SVM with poor classification

MarcB · August 1, 2020, 7:09pm

Good evening,

I am using a SVM for classification. There are 2 classes, C and M. C is the reference and I want to predict M. I have 205 samples and 367 predictors (all continuous), so the dataset is not very large but it is high-dimensional. I normalized the predictors, filtered variables with a correlation > |0.80|, I used 10-fold cross-validation with stratified sampling and a loop to optimize the sigma parameter. The workflow is attached; I cannot append data because the file is too large.

My problem is that the model makes exactly the same predictions for all obervations and the AUC is below 0.50. Obviously I am doing something wrong, but it is not obvious to me. Any suggestions?

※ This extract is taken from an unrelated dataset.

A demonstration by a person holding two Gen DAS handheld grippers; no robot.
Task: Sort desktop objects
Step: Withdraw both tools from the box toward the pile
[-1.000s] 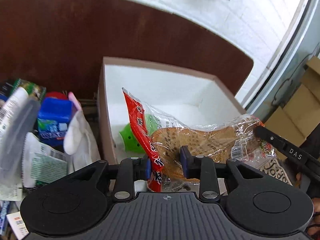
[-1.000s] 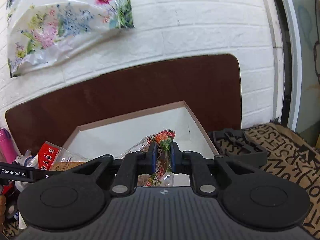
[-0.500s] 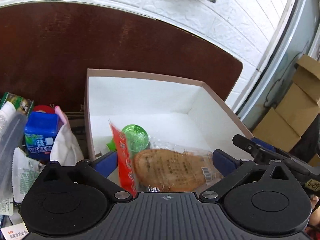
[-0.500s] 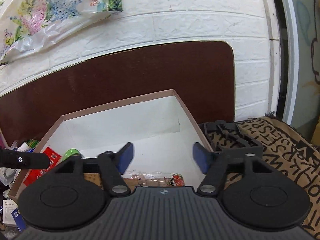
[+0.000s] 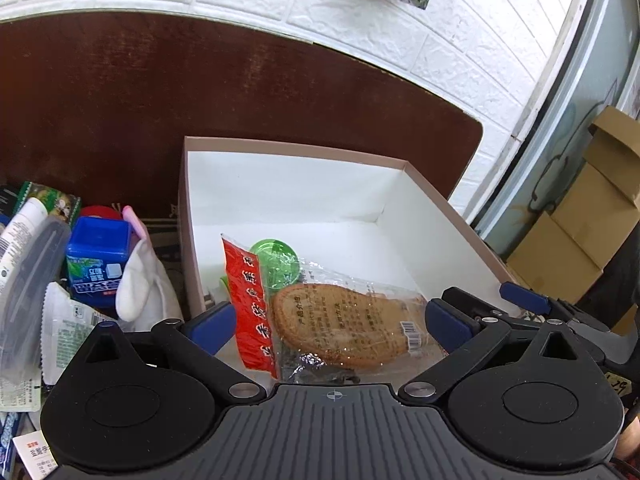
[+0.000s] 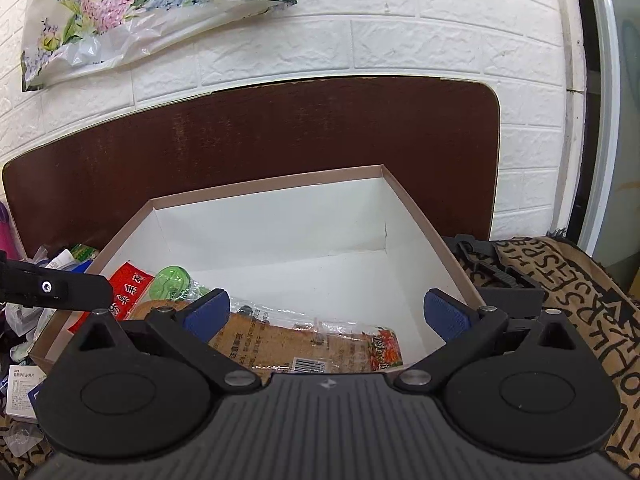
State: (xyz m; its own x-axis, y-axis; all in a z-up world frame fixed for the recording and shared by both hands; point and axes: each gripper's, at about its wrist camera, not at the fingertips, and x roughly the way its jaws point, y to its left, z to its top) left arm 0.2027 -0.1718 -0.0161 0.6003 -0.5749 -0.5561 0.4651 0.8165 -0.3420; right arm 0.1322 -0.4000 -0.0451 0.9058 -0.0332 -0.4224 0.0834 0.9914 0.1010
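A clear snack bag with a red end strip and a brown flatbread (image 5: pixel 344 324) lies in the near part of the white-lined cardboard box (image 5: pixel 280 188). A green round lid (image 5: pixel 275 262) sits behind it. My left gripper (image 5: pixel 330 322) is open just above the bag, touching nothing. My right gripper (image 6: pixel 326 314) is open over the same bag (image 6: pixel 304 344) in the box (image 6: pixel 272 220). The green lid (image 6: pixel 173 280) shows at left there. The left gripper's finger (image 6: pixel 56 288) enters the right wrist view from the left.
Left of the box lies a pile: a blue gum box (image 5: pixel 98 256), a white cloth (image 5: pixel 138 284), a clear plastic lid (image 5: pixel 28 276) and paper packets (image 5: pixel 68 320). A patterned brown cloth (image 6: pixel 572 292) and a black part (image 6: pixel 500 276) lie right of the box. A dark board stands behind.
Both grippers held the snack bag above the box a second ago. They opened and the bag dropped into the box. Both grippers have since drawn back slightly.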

Z_SVM example.knwf (45.8 KB)

Thank you very much in advance,
Marc

mlauber71 · August 3, 2020, 6:20am

Without and idea about the data it is very difficult to say what is going on. Could you provide us with a sample. And have you tried other methods besides SVM?

MarcB · August 3, 2020, 8:14pm

Hi @mlauber71 (and others),

Please find attached a sample of the dataset. And yes, I am also trying Logistic regression with LASSO and Ranfom Forests.

Z_SVM example.knwf (501.3 KB)

Thank you,
Marc

mlauber71 · August 4, 2020, 7:37am

From a quick inspection one thing you would have to change is the variable you would want to max- or minimize. In your case it was either the flow variable knime.workflow (which makes no sense at all) or the sigma, so it would be sort of self referential.

You would have to use the AUC value. Although in your small sample the sigma does not seem to make any difference (the AUC is always 0.275). Also I changed the sampling from stratified to random.

In general you might want to think about your approach of seemingly randomly throwing methods and optimisations at your data. You could try and see what and advanced auto-machine-learning framework could come up with regarding your problem.

I have prepared an article and a sample workflow for that:

If you want some ‘help’ with data preparation you could employ R vtreat package and see if this makes any difference. I also have a workflow for that:

Also you might want to think about what your data does mean.

Z_SVM example_2.knwf (938.5 KB)

mlauber71 · August 4, 2020, 8:49am

Just one additional remark. I threw your 150 lines into the Automl workflow and let it run for 5 minutes. Either with using vtreat or just ‘pure’ H2O.ai automl it came back with a perfect model (no idea how you selected the 150 lines).

This either means you have a brilliant model or (more likely) you have some sort of leak in your data that would spell the beans on the result (C or M).

You would want to carefully study the list of important variables where a few Col… take most of the explaining power. These would be the ones to carefully look at.

Here is the modified workflow. It would rely heavily on GBM although that might be due to the possible leak.

beginner · August 4, 2020, 9:37am

I agree with mlauber71. The data certainly has a leak or is not real data. With Random Forest 100% accuracy is trivially achieved with using 2 features only for each CV split. So if this is the actual data, you need to verify what it is and where it came from. For sure not usable to create any realistic model.

About the worklflow posted. What is immediately apparent is the fact you are doing the feature selection before the CV split. This is wrong. You need to do the feature selection for each CV split and each split can have different features! In fact this is part of your model and doing it outside of CV will leak information. That is why the Normalizer (Apply) Node is used for. You normalize on training data and apply that normalization model on the test data.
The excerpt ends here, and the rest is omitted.